▶ [What is required]:
From the data underneath, reproduce exactly the stretch that begins at the line with "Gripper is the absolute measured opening" and ends after the line with "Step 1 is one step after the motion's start".

▶ [Data block]:
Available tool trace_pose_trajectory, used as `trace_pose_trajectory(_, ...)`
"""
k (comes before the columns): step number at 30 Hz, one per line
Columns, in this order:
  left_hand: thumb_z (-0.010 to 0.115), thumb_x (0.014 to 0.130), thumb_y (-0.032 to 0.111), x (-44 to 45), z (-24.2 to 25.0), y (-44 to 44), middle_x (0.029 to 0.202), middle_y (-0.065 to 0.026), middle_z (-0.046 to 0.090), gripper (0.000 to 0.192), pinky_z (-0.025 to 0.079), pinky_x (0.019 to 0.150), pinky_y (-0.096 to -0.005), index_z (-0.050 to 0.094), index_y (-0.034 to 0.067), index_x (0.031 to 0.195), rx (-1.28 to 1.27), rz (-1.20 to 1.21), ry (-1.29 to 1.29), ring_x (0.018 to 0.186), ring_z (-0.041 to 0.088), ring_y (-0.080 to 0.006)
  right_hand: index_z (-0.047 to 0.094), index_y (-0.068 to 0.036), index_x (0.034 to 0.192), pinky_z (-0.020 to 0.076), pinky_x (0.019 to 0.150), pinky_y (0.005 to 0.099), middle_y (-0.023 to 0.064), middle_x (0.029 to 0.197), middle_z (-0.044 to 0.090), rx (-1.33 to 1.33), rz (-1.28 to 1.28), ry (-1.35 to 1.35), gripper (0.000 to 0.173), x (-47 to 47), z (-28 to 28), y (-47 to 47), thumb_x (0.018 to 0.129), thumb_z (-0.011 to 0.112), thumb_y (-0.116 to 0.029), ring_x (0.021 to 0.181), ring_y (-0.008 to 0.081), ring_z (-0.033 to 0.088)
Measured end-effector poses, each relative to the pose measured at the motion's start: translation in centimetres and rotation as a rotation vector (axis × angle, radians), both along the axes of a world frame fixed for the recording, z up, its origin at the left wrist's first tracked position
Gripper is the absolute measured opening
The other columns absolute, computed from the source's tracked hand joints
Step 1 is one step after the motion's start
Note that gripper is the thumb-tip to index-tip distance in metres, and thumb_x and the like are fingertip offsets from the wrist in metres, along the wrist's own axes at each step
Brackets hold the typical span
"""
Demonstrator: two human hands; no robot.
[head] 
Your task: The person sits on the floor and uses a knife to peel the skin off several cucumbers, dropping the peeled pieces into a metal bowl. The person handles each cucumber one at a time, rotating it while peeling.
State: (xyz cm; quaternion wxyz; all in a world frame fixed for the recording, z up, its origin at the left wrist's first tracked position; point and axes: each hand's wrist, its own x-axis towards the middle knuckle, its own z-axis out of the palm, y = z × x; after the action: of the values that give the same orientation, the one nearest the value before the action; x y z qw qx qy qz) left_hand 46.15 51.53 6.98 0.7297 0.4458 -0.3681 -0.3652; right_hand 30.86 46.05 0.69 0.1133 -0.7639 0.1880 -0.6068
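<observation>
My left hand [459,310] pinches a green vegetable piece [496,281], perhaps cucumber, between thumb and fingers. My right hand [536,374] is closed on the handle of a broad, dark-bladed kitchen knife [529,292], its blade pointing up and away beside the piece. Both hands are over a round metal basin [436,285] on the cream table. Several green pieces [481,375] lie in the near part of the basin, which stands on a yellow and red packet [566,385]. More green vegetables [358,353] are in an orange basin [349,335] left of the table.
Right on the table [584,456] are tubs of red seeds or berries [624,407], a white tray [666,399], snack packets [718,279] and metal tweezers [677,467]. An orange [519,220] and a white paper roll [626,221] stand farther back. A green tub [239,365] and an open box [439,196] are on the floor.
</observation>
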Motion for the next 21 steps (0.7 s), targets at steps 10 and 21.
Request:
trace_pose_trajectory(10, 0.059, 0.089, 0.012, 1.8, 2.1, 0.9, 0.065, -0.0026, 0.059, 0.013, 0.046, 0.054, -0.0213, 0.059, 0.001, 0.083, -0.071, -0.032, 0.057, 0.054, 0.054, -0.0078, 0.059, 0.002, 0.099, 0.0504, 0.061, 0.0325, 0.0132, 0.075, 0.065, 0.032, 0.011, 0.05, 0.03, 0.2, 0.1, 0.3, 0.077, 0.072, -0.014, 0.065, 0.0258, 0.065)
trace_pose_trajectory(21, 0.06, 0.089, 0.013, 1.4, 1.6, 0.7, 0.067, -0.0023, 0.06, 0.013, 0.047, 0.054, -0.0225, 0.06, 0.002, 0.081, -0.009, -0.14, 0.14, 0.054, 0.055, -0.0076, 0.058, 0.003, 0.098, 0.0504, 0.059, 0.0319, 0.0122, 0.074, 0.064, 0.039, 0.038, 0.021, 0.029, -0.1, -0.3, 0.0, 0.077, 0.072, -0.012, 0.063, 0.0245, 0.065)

▶ [Answer below]:
Gripper is the absolute measured opening
The other columns absolute, computed from the source's tracked hand joints
Step 1 is one step after the motion's start

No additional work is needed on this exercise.